Mineralstaub spielt eine wichtige Rolle bei der Versorgung von stark ausgelaugten Böden tropischer Regenwälder. Jetzt haben US-Forscher Hinweise gefunden, dass solcher Staub einen entscheidenden, aber bisher kaum beachteten Nährstofflieferanten auch für Bergwälder darstellt.

Von Lucian Haas |
    Bergwälder im Virgental in Osttirol
    Nicht nur nährstoffarme Tropenwälder sondern auch Gebirgswälder können von Staub als Nährstofflieferant profitieren. (imago / imagebroker)
    Stürme wirbeln an vielen Orten auf der Welt mineralischen Staub auf. Die kleinen Partikel können dann in der Atmosphäre über große Strecken verfrachtet werden und anderswo niedergehen. Das bleibt dort nicht ohne Folgen.
    "Staub kann Ökosystemen bestimmte Nährstoffe liefern. Phosphor beispielsweise ist ein wichtiger Nährstoff, den die Pflanzen aus Gesteinen erhalten. Auch Staub kann da für frischen Nachschub sorgen."

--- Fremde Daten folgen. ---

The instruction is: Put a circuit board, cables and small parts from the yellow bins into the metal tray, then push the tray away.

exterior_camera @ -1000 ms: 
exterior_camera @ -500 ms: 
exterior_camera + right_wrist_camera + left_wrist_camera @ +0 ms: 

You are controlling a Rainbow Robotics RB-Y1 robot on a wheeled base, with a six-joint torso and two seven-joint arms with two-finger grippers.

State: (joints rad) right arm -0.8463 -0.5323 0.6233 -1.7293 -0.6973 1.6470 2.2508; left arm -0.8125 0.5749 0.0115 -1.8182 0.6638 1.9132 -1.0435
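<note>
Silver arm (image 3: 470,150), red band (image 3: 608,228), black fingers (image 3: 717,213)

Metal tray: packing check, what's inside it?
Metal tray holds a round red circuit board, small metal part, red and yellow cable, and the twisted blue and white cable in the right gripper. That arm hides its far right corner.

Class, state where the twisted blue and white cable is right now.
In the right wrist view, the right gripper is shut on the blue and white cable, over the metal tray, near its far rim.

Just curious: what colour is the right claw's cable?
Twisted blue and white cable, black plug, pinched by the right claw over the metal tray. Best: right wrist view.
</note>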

    Versorgung mit Phosphor
    Lindsay Arvin ist Geologin an der University of Wyoming. Sie erforscht, welchen Einfluss der mit dem Wind transportierte Mineralstaub auf Waldgebiete hat. Von tropischen Wäldern, die auf stark ausgelaugten, nährstoffarmen Böden wachsen, ist schon länger bekannt, dass Staub eine zentrale Rolle bei ihrer Versorgung mit Phosphor spielt. Der Amazonas-Regenwald beispielsweise profitiert von Staub aus der Sahara. Lindsay Arvin fragte sich, ob Staub auch für Bergwälder in gemäßigten Breiten ein Faktor sein könnte, den es bei Nährstoffbilanzen zu berücksichtigen gilt.
    "Bisher wurde für den Boden in Gebirgs-Ökosystemen angenommen, dass er allein durch Erosion aus dem anstehenden Gestein hervorgeht. Das Gestein liefert immer wieder Nachschub. Der Einfluss von Staub wurde in den montanen Regionen erst gar nicht untersucht. Die Versorgung mit Nährstoffen aus dem lokalen Fels gilt als so bedeutend, dass man annahm, die Rolle des Staubs sei zu vernachlässigen."
    Diese Lehrmeinung muss nun möglicherweise überdacht werden. Das legen die Ergebnisse einer Studie im Fachmagazin Science Advances nahe. Lindsay Arvin kombinierte erstmals Daten aus globalen Modellen der Staubverteilung mit Modellen der Bodenneubildung im Gebirge. Dabei zeigte sich: Ein nicht zu unterschätzender Teil des Bodens dürfte auch dort aus der Staubdeposition stammen. Um die theoretischen Werte mit der Praxis abzugleichen, untersuchte die Forscherin zusammen mit Kollegen zudem Nadelbäume an einem Standort in der Sierra Nevada Kaliforniens.
    Überraschende Ergebnisse
    Dabei nutzte sie ein neues Verfahren: Sie bestimmte den Gehalt verschiedener Isotope von Neodym in den Piniennadeln. Neodym gehört zu den Seltenen Erden und gilt als typischer Begleiter von Phosphor in Mineralien. Die Isotopenanalyse liefert Hinweise auf die Art des Ausgangsgesteins. So konnte Lindsay Arvin anhand von Neodym als Marker abschätzen, ob die Bäume Phosphat als Nährstoff eher aus dem lokalen Fels oder aus dem Staub ferner Regionen erhalten.
    "Die Ergebnisse sind sehr überraschend. Wir hatten schon erwartet, dass Staub in der Sierra Nevada wichtig ist. Aber die Daten der Neodym-Isotopenanalyse zeigten uns, dass möglicherweise mehr als 90 Prozent des Phosphorversorgung der Bäume aus Staub stammt. Der Staub ist also die dominierende Nährstoffquelle für die Bäume."
    Es bleibt die Frage, ob sich Verhältnisse wie in der Sierra Nevada auch in anderen Bergwaldregionen abseits der Tropen wiederfinden lassen. Die Modellrechnungen lassen das vermuten. Aber Lindsay Arvin will mit zusätzlichen Studien Beweise liefern.
    Weltweite Verfrachtung von Staub könnte zunehmen
    Interessant wären solche Daten auch für Ökologen und Klimaforscher. Es gibt Prognosen, dass im Zuge des Klimawandels die weltweite Verfrachtung von Staub aus ariden Regionen deutlich zunehmen könnte. Was das für die Nährstoffbilanzen von Böden an anderen Orten bedeutet, wird in der Klimafolgenforschung bisher kaum beachtet.
    "Die wenigsten Menschen denken an Staub, wenn sie von Boden sprechen. Wir sehen ja nicht, wie der Staub vom Himmel fällt. Die Partikel sind so klein, und es ist ein sehr langsamer Anhäufungsprozess. Man muss aber erkennen: Auch wenn wir ihn nicht sehen, liefert Staub einen wirklich wichtigen Beitrag zum Aufbau der Böden und dem Nährstoffhaushalt der Wälder, in denen wir so gerne unsere Freizeit verbringen."